LinkedIn ha decidido implementar cambios significativos en su algoritmo de distribución de contenido, con el objetivo de reducir la visibilidad de las publicaciones que presentan signos evidentes de haber sido creadas por inteligencia artificial. Esta medida tiene como finalidad combatir la proliferación de textos que carecen de autenticidad y originalidad, así como limitar la difusión de mensajes considerados como desinformación generada por IA. En un entorno digital donde la calidad del contenido es cada vez más valorada, la plataforma busca preservar la integridad de las interacciones profesionales entre sus usuarios.

La red social, que se ha consolidado como un referente en el ámbito profesional, ha establecido un conjunto de criterios que permitirán identificar y restringir el alcance de aquellas publicaciones que no ofrecen una perspectiva genuina o que carecen de contexto y experiencia. Según Laura Lorenzetti, vicepresidenta de producto de LinkedIn, esta iniciativa responde a la necesidad de fomentar un entorno de intercambio de ideas que enriquezca la conversación profesional, alejándose de la repetición de ideas y opiniones que no agregan valor a los debates.

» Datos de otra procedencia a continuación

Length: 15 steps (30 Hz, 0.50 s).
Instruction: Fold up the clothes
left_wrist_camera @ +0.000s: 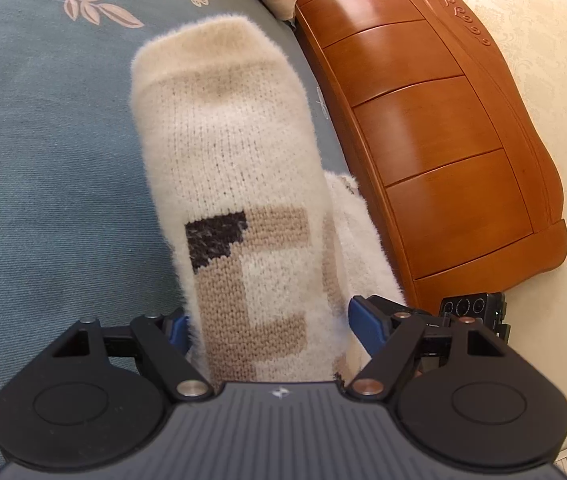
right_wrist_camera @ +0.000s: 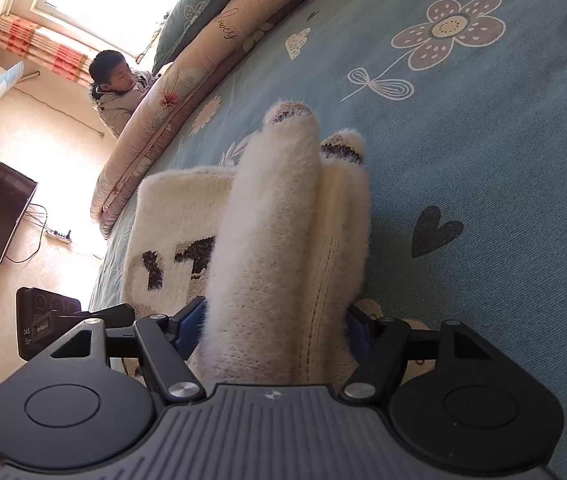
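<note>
left gripper [left_wrist_camera: 267,324] clenched on fuzzy cream sweater [left_wrist_camera: 223,152], right gripper [right_wrist_camera: 275,320] clenched on its bunched sleeves, lifted over teal bed [right_wrist_camera: 483,184] near the headboard [left_wrist_camera: 435,128] edge

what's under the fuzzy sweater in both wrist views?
Under the cream sweater lies the blue-green floral bedspread, visible all around it. Whatever sits directly beneath the knit is covered. Both the left claw and right claw grip bunched folds.

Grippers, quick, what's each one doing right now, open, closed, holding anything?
Left gripper: closed on a bunched part of the fluffy cream sweater.
Right gripper: closed on another thick fold of the same sweater.
</note>
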Available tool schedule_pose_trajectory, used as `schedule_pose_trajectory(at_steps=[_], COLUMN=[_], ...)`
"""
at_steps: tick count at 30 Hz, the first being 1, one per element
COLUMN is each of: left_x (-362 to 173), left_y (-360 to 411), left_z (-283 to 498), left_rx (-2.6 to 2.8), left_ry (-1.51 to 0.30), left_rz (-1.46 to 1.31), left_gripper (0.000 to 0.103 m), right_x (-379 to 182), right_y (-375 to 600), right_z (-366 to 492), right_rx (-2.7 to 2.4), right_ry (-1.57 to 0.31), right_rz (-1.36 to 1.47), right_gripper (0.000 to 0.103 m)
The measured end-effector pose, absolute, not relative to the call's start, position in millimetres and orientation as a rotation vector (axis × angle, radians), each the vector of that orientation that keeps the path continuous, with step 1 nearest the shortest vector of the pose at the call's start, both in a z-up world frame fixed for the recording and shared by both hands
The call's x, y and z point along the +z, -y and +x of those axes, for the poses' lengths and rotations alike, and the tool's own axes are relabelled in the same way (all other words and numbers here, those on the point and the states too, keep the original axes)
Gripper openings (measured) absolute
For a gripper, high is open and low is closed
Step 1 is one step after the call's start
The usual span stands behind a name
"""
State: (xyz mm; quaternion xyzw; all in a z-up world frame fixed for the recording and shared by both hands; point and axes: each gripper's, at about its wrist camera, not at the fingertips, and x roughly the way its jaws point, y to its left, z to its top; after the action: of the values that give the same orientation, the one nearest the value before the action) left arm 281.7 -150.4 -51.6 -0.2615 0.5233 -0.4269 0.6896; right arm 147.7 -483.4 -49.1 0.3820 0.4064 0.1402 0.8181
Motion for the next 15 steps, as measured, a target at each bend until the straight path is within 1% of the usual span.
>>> schedule_pose_trajectory(at_steps=[6, 15], left_x=[-48, -62], left_y=[199, 279], left_z=[281, 290], left_rx=[-1.029, -1.122], left_ry=[-1.184, -1.231], left_rz=[-0.562, -0.536], left_gripper=[0.076, 0.076], right_x=[-31, -17], right_y=[525, 597], right_z=[131, 128], right_rx=[0.237, 0.098], right_ry=[-0.825, -0.806], right_rz=[0.793, 0.771], right_gripper=[0.075, 0.075])
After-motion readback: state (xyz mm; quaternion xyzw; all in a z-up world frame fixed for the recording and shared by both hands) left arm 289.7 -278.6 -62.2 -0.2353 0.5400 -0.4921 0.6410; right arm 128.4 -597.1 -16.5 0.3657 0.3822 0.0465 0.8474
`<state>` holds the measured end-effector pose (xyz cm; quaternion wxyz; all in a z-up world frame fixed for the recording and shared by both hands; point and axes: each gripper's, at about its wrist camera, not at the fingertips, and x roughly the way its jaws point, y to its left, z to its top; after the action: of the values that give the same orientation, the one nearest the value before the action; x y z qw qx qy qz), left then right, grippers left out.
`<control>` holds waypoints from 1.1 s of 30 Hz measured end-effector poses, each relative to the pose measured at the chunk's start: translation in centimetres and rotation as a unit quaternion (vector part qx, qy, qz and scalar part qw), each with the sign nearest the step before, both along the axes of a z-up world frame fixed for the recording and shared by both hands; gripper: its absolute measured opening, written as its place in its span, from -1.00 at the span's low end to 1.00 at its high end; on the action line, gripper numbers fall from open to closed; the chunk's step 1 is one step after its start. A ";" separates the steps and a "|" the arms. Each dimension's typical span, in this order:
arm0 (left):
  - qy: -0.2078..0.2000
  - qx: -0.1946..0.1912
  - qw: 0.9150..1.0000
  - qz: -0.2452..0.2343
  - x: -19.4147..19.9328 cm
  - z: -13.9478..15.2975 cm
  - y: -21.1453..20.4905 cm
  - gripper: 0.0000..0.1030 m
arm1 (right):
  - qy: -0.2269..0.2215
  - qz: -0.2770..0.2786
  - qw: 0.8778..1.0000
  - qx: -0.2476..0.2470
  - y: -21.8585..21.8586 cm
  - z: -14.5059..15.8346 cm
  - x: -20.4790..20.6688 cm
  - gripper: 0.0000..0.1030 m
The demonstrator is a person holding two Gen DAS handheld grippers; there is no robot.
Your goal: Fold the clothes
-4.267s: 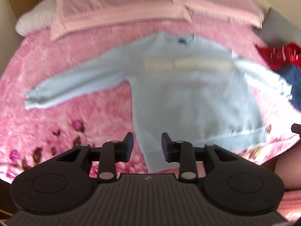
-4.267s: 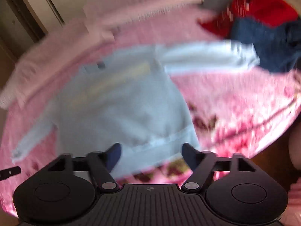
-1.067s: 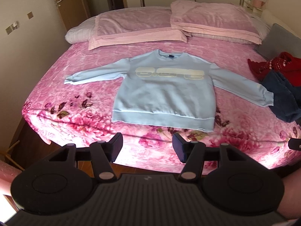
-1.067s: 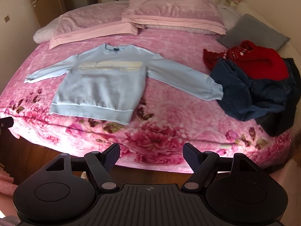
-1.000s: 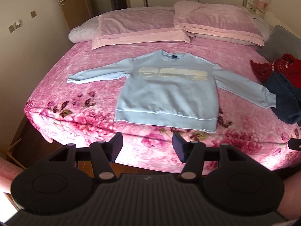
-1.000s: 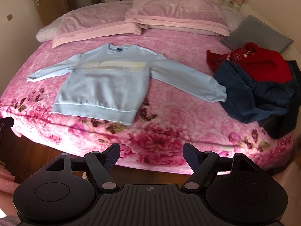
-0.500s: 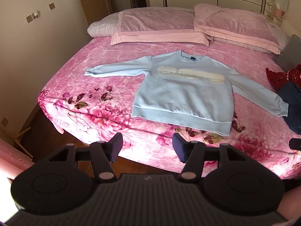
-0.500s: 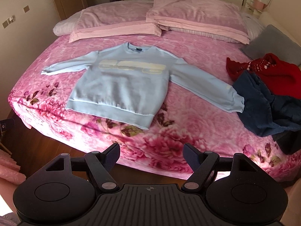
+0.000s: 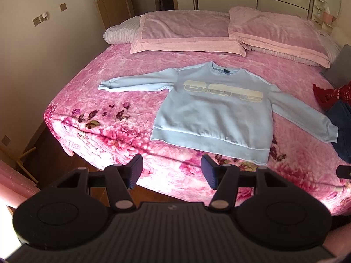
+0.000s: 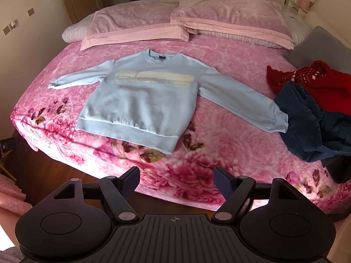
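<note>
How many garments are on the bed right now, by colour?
Light blue sweatshirt, spread flat: 1
Red knit garment, bunched: 1
Dark blue garment, bunched: 1
Total: 3. More may be hidden in the heap at the bed's right.

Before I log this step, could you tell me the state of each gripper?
Left gripper: open, holding nothing.
Right gripper: open, holding nothing.

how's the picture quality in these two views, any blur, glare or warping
Left wrist view: sharp, strong fisheye bending the walls; sunlight washes out the blanket at the bed's near edge. Right wrist view: the same warping, with the light blue sweatshirt and its chest lettering slightly soft; the glare strip on the near edge is milder.
</note>
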<state>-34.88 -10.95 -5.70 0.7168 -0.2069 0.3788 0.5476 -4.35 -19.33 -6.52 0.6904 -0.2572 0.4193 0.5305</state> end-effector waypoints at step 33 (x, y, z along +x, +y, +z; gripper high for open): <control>-0.042 -0.087 0.993 0.066 -9.0 -12.3 50.9 0.16 | -0.014 -0.267 0.962 0.052 29.3 -6.5 5.4 0.49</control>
<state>-43.87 39.96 -18.02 0.6732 -0.3159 0.3805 0.5497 1.07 9.95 -13.06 0.8253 -0.1071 0.4343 0.3446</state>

Uno de los principales focos de atención de esta nueva política son las publicaciones que, bajo la apariencia de “liderazgo de opinión”, en realidad se limitan a reciclar información o a difundir contenidos engañosos con el único fin de generar interacción. La colaboración entre el equipo de ingeniería y el personal editorial ha sido esencial para establecer patrones que permitan detectar este tipo de contenido de baja calidad. A través de un análisis exhaustivo de la interacción de los usuarios, se han identificado tipos de publicaciones que simplemente repiten discursos sin ofrecer una nueva perspectiva.

El mecanismo implementado por la plataforma es claro: cuando se detecten publicaciones que contengan señales de haber sido generadas por IA, estas dejarán de aparecer en las recomendaciones o sugerencias dirigidas a otros usuarios. Sin embargo, es importante destacar que estas publicaciones seguirán siendo accesibles para los contactos directos del autor, lo que significa que no serán eliminadas, sino que perderán su visibilidad a nivel general. Este enfoque busca equilibrar la necesidad de limitar el contenido de baja calidad sin restringir completamente la expresión de los usuarios.

Aunque LinkedIn no ha brindado detalles específicos sobre los criterios exactos que se utilizarán para identificar el contenido generado por inteligencia artificial, ha enfatizado que el trabajo conjunto entre ingenieros y editores ha permitido aislar características distintivas entre las publicaciones que aportan valor y aquellas que simplemente replican ideas ya conocidas. Este proceso es esencial para mantener un espacio en el que se priorice la calidad del contenido y se fomente un diálogo constructivo y enriquecedor.

A pesar de estas nuevas restricciones, LinkedIn no ha cerrado la puerta al uso de inteligencia artificial en su plataforma. La compañía ha mantenido activas varias funciones que facilitan el uso de estas tecnologías, como el botón de “reescribir con IA” que se encuentra en su editor de publicaciones. Esto sugiere que, si bien la red social busca limitar el contenido que no aporta valor, no rechaza completamente el uso de herramientas asistidas por IA, reconociendo su potencial para mejorar la calidad del contenido cuando se utilizan de manera adecuada.